Problem statement »
Find the string "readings" in the records. Copy each line that has it.

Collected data
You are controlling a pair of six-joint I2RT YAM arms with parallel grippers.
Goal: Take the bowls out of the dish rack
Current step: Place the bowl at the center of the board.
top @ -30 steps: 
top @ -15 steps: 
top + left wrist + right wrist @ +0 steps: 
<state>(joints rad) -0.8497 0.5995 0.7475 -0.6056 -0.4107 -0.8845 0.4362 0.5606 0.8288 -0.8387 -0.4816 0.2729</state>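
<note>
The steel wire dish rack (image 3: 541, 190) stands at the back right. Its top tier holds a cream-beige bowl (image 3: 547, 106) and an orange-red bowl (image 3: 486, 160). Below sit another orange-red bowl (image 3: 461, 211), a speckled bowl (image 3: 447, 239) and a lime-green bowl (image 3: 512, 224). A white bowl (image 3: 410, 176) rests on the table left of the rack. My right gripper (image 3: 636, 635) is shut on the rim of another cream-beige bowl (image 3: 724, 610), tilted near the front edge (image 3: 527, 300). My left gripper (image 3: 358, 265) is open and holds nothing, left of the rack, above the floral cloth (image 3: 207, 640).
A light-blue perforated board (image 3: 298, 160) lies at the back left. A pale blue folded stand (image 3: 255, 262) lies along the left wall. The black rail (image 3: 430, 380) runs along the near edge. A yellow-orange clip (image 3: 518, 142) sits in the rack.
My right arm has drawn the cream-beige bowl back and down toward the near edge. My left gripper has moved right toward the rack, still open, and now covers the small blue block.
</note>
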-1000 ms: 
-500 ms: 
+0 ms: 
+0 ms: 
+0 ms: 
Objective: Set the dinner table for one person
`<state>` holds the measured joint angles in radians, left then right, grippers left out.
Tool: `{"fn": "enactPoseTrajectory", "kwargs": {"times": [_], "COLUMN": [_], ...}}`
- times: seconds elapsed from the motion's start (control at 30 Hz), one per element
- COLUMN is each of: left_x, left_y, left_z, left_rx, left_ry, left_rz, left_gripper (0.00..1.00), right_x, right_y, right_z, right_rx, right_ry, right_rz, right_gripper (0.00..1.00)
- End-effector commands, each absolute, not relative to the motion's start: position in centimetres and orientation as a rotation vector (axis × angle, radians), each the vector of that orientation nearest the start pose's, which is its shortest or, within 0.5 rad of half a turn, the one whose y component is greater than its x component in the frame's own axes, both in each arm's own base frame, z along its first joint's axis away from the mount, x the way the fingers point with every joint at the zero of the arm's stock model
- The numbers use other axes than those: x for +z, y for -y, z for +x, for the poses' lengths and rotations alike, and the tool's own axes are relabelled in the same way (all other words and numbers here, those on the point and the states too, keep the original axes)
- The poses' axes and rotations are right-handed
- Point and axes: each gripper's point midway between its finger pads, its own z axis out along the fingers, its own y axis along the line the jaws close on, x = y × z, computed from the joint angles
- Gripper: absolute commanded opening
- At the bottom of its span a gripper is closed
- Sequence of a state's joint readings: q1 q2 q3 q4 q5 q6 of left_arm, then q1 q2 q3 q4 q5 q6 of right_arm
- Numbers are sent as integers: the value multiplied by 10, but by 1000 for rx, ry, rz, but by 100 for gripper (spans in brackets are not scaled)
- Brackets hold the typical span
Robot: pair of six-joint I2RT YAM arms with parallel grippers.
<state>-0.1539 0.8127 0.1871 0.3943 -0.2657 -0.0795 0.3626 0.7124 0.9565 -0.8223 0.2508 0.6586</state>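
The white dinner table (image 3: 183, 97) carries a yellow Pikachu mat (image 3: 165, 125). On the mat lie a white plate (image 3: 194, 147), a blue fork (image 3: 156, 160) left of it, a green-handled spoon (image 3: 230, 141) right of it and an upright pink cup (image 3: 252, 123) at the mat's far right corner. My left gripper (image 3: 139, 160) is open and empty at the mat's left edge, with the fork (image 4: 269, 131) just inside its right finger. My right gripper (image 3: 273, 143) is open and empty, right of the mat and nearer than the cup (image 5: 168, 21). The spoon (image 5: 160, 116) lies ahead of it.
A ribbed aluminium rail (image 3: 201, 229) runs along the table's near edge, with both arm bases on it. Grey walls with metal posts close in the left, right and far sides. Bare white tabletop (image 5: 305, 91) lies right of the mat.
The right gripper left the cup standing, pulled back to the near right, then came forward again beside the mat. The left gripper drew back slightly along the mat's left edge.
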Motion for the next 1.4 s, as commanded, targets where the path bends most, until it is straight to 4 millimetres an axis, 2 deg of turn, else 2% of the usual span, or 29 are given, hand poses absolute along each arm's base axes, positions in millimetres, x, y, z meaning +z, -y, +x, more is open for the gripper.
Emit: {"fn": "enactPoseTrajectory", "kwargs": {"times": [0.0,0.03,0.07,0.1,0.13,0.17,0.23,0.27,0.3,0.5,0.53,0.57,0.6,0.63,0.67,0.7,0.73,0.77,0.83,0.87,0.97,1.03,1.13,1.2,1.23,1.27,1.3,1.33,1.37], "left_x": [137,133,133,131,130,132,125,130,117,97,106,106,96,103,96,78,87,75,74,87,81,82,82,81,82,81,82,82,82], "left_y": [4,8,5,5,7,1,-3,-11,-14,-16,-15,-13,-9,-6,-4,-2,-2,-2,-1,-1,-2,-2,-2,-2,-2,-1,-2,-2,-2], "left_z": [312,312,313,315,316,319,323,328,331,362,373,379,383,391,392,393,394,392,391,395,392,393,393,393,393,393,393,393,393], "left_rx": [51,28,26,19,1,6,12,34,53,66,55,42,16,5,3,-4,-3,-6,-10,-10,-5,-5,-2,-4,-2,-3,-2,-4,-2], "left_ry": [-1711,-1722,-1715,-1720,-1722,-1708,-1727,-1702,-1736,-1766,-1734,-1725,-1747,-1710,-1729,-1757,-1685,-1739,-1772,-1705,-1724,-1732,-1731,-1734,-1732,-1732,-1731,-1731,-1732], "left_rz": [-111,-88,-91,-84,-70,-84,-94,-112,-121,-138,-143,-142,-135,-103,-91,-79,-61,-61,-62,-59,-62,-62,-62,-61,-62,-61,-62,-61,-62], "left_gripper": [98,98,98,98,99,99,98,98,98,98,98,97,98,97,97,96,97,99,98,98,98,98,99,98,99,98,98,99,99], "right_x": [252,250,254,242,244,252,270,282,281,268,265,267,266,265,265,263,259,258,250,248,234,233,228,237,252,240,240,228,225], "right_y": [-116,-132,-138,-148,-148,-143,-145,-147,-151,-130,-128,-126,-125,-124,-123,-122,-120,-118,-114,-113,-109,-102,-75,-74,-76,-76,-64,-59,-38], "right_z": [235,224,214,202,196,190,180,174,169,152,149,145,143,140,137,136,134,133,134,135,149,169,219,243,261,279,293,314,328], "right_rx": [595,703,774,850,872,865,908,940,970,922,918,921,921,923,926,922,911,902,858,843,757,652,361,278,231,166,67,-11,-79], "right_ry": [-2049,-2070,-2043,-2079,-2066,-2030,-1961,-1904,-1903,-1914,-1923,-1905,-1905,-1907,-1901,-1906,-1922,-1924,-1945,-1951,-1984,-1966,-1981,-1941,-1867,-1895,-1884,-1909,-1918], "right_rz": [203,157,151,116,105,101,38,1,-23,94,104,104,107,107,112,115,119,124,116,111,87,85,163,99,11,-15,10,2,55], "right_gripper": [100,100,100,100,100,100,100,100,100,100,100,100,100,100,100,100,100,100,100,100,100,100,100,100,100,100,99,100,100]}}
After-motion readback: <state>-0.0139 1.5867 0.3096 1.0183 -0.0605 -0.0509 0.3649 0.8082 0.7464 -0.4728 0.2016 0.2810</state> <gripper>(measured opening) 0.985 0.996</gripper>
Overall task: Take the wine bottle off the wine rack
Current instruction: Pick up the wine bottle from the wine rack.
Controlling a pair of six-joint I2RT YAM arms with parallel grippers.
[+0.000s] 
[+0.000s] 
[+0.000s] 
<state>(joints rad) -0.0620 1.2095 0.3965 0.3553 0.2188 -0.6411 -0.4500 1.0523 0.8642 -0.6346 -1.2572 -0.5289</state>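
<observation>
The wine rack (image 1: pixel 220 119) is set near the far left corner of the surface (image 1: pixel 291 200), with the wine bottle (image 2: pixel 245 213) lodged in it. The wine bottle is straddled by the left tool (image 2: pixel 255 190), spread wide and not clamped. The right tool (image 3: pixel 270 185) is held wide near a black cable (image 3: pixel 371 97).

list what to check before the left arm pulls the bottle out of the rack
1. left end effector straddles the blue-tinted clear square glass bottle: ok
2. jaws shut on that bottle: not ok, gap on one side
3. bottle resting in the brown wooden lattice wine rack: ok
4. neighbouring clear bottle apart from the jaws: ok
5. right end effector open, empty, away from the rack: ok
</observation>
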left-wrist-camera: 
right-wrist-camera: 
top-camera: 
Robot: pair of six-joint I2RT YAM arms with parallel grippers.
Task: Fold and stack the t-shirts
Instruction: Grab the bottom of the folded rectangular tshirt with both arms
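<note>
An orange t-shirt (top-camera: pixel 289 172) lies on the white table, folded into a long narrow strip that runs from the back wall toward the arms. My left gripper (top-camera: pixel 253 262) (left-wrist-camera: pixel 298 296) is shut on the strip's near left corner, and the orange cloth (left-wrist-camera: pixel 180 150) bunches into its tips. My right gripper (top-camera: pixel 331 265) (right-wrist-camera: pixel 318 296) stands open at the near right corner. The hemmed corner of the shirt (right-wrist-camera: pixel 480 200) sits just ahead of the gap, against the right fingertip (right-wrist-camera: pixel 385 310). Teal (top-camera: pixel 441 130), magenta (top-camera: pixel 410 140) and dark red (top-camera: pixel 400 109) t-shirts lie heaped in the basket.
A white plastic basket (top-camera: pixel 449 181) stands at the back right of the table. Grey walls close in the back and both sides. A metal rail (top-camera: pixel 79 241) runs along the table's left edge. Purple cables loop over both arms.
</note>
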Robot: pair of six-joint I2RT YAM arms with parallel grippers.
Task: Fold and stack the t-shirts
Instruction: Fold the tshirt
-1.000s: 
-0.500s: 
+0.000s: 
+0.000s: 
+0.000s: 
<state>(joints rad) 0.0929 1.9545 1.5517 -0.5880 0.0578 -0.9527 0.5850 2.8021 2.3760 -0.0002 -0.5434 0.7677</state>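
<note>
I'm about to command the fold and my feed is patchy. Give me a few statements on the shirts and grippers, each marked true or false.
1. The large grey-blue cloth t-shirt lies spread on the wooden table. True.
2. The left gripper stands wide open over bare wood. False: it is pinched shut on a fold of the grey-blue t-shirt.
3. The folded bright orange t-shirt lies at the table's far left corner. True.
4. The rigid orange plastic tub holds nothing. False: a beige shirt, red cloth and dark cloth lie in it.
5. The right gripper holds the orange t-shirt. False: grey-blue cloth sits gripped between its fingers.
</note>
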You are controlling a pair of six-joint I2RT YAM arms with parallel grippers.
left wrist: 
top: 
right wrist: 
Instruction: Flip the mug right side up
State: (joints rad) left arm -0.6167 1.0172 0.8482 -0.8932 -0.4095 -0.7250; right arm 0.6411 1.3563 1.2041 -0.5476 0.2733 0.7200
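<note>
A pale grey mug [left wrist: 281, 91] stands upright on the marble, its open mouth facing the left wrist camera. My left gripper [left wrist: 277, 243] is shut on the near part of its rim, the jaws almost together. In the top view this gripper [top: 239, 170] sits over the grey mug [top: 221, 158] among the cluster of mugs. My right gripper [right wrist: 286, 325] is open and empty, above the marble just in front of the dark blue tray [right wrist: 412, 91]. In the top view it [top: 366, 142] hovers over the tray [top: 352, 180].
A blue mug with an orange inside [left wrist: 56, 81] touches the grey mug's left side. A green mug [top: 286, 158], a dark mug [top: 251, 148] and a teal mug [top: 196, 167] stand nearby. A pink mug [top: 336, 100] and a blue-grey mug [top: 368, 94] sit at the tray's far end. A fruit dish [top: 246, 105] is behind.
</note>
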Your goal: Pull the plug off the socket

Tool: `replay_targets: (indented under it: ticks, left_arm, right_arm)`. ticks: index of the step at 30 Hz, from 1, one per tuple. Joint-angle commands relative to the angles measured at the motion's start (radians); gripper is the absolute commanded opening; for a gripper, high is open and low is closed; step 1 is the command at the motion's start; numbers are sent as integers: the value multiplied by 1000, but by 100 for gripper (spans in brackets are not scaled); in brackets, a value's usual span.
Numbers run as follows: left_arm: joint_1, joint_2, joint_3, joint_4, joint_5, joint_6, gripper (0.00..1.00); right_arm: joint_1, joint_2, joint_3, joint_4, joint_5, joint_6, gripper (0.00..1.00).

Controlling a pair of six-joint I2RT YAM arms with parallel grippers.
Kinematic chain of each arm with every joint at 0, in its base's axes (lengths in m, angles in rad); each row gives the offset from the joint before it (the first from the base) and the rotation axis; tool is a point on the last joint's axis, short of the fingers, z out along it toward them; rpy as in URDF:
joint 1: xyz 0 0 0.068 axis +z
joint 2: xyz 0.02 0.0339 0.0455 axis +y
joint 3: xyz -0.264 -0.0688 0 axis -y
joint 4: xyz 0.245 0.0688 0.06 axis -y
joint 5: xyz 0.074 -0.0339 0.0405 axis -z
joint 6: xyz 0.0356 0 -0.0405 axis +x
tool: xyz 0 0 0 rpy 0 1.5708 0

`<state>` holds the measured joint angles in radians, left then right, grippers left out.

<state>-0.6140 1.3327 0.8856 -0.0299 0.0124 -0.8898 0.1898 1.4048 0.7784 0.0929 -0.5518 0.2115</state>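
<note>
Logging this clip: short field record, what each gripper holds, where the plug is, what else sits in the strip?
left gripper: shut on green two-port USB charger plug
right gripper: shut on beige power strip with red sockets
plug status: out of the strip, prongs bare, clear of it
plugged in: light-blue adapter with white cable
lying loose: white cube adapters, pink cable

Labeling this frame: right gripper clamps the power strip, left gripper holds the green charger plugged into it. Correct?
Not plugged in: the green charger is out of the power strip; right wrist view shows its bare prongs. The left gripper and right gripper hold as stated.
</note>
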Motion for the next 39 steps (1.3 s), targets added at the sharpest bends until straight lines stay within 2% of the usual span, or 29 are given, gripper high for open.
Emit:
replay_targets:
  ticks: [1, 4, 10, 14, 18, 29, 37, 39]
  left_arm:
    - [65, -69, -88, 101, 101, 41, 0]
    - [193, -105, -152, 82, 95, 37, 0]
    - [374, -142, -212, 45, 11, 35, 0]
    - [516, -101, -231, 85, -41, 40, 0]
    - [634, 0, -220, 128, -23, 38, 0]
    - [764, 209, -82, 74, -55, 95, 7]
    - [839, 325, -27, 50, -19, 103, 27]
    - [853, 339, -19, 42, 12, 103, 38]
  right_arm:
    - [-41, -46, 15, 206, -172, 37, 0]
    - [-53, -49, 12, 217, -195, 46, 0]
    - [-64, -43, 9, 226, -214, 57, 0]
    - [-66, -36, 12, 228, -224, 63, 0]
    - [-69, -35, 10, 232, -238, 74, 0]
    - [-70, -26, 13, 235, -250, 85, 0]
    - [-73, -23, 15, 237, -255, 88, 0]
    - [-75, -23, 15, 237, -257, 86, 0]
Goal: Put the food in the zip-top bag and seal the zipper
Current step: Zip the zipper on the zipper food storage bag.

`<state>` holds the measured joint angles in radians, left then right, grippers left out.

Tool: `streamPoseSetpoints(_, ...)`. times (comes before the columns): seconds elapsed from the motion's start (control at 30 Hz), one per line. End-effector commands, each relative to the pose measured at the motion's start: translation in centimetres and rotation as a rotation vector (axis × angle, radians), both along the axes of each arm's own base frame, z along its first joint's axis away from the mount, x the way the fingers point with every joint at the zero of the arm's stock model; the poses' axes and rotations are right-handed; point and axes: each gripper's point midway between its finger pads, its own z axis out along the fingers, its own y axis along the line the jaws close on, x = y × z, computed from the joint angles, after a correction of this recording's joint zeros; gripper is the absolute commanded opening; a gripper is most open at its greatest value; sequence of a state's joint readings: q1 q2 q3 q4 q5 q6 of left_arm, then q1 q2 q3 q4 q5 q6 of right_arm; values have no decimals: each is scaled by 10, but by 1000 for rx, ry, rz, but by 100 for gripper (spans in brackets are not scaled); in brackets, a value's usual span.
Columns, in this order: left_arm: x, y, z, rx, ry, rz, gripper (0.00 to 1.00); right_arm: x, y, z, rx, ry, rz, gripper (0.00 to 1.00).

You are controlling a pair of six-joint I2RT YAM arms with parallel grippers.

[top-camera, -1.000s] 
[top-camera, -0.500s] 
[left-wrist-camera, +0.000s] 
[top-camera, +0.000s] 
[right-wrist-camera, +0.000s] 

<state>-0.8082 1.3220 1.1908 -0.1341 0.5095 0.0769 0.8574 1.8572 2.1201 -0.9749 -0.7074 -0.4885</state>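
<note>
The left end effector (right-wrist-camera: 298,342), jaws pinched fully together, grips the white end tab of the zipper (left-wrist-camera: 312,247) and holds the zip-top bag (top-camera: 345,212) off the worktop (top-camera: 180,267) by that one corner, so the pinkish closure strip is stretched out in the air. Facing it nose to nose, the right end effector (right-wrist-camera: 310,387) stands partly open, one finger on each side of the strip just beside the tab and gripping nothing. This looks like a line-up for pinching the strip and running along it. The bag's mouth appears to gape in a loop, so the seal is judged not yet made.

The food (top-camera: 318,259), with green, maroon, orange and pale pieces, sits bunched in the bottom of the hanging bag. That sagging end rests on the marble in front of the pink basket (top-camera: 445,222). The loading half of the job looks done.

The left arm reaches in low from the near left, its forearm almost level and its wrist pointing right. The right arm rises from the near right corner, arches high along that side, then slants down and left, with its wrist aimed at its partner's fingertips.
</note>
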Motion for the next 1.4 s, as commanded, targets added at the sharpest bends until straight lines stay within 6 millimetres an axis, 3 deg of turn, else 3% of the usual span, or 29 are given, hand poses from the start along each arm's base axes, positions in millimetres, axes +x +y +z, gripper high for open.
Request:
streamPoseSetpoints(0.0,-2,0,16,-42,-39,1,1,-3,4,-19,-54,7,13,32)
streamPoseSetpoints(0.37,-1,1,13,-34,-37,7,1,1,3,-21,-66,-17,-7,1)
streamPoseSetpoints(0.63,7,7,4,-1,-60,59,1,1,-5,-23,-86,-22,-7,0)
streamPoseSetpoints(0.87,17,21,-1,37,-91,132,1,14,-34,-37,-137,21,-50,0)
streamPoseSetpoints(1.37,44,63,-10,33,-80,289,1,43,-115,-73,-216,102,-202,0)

Completed task »
- Sequence of a state's joint readings: q1 q2 q3 q4 q5 q6 of left_arm, then q1 q2 q3 q4 q5 q6 of right_arm
Tool: `streamPoseSetpoints(_, ...)`. times (comes before the columns): seconds elapsed from the motion's start (control at 30 Hz), one per line. End-effector commands, each relative to the pose measured at the motion's start: translation in centimetres and rotation as a rotation vector (axis × angle, radians), both along the axes of each arm's own base frame, z along its first joint's axis away from the mount, x the way the fingers point with every joint at the zero of the arm's stock model; the poses' axes and rotations are right-handed; point and axes: each gripper's point midway between its finger pads, its own z axis out along the fingers, its own y axis along the line the jaws close on, x = y × z, computed from the joint angles, after a correction of this recording's joint zeros; gripper is the absolute commanded opening; a gripper is most open at its greatest value; sequence of a state's joint readings: q1 q2 q3 q4 q5 q6 of left_arm, then q1 q2 q3 q4 q5 q6 of right_arm; values have no decimals: each is scaled by 10, but by 1000 for rx, ry, rz, but by 100 for gripper (spans in brackets are not scaled); in brackets, a value's usual span.

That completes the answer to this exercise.